Exercise aim: Starting at the line containing "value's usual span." and ending at the line containing "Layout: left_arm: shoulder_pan", print every line of the material below exactly, both ends included, and stop there.

▽

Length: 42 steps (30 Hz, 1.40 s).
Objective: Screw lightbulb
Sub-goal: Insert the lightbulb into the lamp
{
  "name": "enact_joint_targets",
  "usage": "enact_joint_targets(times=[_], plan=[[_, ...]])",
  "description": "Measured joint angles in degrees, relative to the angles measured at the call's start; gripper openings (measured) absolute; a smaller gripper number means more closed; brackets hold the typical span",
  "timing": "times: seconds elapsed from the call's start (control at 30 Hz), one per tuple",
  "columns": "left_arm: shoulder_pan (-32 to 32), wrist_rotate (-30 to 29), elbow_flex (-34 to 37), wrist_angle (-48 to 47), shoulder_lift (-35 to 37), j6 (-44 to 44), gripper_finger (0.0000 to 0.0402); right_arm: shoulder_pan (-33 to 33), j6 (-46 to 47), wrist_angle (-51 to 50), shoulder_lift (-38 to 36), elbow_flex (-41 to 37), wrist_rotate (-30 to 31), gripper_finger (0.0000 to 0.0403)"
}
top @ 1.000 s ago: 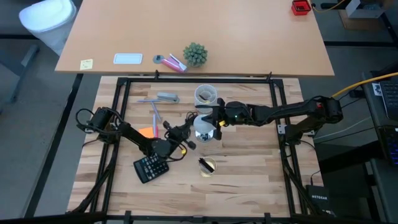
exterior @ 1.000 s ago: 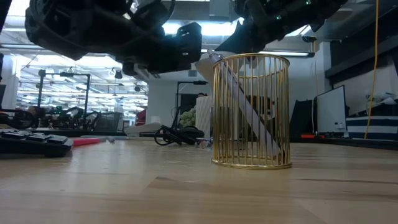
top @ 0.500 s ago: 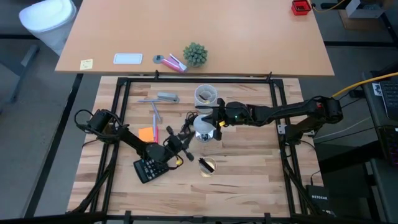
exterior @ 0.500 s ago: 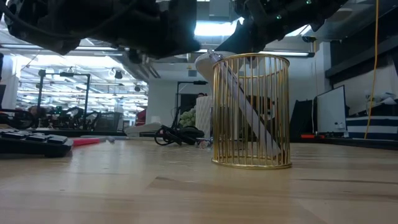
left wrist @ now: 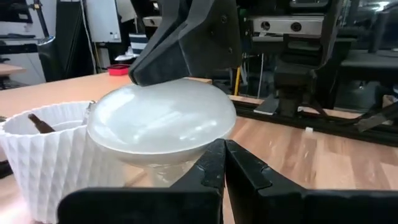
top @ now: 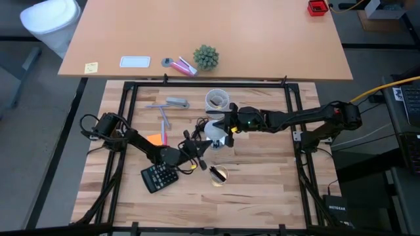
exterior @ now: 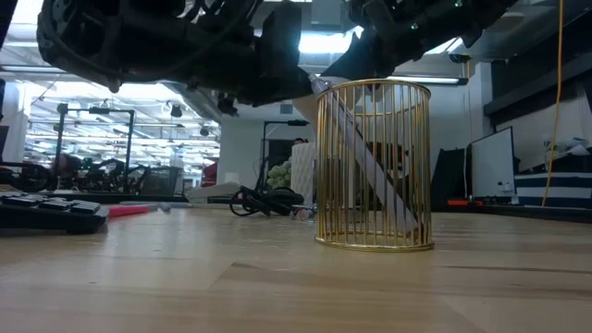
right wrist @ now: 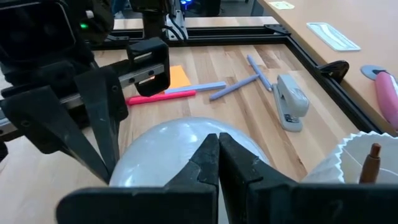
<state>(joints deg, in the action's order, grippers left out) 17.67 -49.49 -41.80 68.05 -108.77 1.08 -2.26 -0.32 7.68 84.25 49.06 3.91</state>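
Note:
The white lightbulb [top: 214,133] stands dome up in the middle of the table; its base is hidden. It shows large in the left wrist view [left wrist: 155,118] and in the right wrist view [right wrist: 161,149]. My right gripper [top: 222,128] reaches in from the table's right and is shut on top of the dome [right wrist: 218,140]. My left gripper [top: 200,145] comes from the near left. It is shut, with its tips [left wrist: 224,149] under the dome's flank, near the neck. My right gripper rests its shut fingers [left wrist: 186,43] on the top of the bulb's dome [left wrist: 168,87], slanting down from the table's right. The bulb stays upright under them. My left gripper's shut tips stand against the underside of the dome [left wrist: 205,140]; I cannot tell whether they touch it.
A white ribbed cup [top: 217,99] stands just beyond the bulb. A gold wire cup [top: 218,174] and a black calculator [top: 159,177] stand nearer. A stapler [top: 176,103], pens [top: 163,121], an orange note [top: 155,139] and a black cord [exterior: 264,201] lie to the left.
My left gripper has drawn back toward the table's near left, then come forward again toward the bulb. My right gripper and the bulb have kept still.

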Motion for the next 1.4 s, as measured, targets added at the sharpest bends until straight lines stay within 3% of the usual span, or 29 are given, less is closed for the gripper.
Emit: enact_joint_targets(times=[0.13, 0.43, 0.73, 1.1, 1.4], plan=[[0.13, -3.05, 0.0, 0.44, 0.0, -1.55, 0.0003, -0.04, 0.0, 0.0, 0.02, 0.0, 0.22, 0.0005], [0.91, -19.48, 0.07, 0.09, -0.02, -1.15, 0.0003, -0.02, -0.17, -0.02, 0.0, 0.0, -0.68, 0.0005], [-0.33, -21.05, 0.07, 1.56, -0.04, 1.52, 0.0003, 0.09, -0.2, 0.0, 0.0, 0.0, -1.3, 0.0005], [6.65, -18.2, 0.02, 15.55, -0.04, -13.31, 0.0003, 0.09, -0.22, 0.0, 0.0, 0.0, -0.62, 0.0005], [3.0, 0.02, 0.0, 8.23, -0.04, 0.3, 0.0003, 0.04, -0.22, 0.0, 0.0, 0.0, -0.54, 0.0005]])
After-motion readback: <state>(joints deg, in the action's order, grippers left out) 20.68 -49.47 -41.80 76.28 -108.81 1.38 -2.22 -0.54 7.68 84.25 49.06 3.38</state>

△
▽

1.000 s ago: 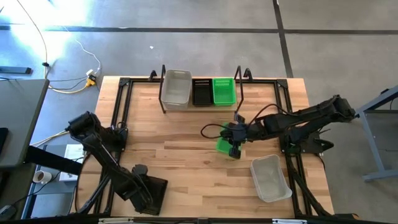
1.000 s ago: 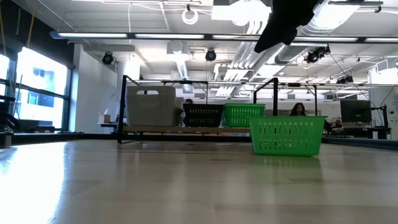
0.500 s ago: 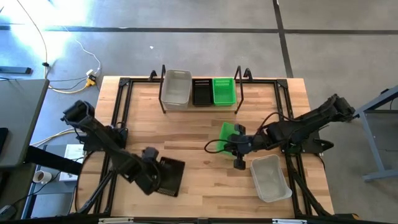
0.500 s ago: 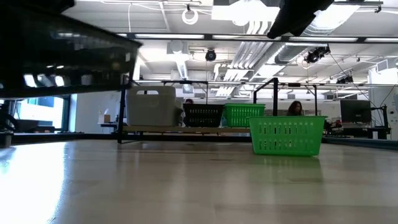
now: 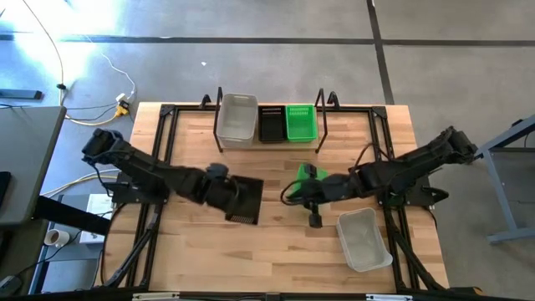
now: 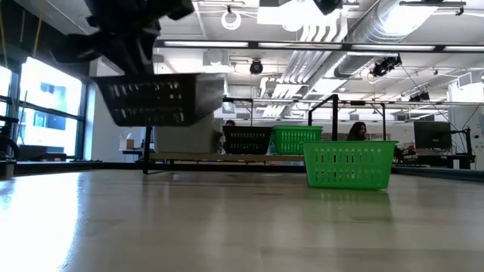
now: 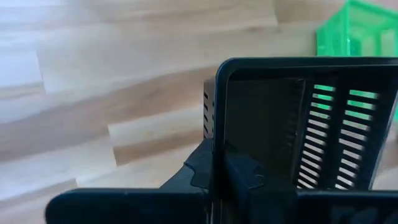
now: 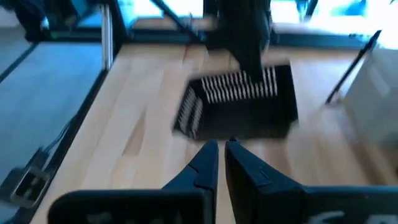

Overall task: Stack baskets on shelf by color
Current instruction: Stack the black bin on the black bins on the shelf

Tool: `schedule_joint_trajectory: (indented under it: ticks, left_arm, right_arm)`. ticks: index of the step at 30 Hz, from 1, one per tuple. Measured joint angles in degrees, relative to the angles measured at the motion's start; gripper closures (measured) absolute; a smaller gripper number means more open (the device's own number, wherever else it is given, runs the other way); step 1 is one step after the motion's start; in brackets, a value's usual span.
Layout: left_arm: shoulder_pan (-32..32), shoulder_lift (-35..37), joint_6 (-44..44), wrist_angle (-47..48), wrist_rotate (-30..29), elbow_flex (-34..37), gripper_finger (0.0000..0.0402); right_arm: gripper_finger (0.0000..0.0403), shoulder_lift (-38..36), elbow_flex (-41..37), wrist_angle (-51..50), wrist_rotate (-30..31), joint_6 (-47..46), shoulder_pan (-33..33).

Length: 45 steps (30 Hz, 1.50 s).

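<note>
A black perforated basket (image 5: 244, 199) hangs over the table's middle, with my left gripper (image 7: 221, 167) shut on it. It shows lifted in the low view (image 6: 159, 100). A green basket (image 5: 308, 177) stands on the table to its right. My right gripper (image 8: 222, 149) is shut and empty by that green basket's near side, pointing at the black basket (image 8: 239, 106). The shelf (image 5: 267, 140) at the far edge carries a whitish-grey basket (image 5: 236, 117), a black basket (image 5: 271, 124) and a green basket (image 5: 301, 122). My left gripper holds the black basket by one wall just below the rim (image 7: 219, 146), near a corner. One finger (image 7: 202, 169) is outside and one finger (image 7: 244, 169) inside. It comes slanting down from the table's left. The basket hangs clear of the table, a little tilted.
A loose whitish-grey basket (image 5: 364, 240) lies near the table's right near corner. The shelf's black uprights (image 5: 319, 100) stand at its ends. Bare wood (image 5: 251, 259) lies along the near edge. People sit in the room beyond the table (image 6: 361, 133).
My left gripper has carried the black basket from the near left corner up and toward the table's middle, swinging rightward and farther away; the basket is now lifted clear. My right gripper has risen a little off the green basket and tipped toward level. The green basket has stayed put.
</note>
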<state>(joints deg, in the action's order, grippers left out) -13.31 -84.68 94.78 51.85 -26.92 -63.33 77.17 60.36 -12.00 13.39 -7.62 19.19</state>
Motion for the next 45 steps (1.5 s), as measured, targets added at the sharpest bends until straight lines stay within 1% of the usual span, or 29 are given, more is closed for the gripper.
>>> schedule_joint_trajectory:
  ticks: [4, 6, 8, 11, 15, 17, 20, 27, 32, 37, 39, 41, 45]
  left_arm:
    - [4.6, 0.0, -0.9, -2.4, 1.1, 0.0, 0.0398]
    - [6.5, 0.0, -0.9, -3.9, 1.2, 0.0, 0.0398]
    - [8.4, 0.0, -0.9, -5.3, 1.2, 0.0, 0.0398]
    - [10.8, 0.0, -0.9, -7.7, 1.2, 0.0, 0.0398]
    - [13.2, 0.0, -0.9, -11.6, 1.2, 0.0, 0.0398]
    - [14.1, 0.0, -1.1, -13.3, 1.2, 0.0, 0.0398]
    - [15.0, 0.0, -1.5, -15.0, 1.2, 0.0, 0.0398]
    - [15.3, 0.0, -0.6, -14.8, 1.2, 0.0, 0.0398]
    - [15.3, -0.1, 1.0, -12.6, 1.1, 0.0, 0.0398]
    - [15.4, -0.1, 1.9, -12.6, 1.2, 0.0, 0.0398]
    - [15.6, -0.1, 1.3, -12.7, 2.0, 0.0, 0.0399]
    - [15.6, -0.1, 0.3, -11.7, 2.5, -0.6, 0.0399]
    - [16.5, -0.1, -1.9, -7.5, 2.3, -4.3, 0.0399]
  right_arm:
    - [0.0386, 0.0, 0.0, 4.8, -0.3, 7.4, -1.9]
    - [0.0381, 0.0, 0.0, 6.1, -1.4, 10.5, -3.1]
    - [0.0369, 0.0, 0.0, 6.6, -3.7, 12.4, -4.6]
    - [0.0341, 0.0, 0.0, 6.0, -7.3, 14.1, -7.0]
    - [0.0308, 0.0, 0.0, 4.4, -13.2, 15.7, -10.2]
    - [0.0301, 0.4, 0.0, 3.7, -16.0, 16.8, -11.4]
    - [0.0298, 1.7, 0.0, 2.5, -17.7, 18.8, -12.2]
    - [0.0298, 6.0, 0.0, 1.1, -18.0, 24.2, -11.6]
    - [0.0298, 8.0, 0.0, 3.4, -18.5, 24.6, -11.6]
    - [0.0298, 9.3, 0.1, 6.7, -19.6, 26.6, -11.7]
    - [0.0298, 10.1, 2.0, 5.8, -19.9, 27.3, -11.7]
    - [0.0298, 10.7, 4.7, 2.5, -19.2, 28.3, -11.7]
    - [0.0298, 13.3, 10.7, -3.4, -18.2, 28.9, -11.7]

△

Answer section:
Tool: `schedule_joint_trajectory: (indented under it: ticks, left_arm, right_arm)`. ticks: index of the step at 30 Hz, from 1, one per tuple. Measured joint angles in degrees, relative to the angles measured at the motion's start; gripper closures (measured) absolute; a smaller gripper number means more open (the device's own number, wherever else it is given, runs the other way); step 1 is one step after the motion's start; in brackets, a value's usual span.
Layout: left_arm: shoulder_pan (-32..32), shoulder_lift (-35..37), joint_6 (-44..44), wrist_angle (-47..48), wrist_rotate (-30..29), elbow_flex (-34..37), gripper_finger (0.0000..0.0402); right_arm: gripper_finger (0.0000..0.0403), shoulder_lift (-38..36), elbow_flex (-41..37), wrist_angle (-51..50), wrist_rotate (-30..31), joint_6 (-47..46), shoulder_pan (-33..33).

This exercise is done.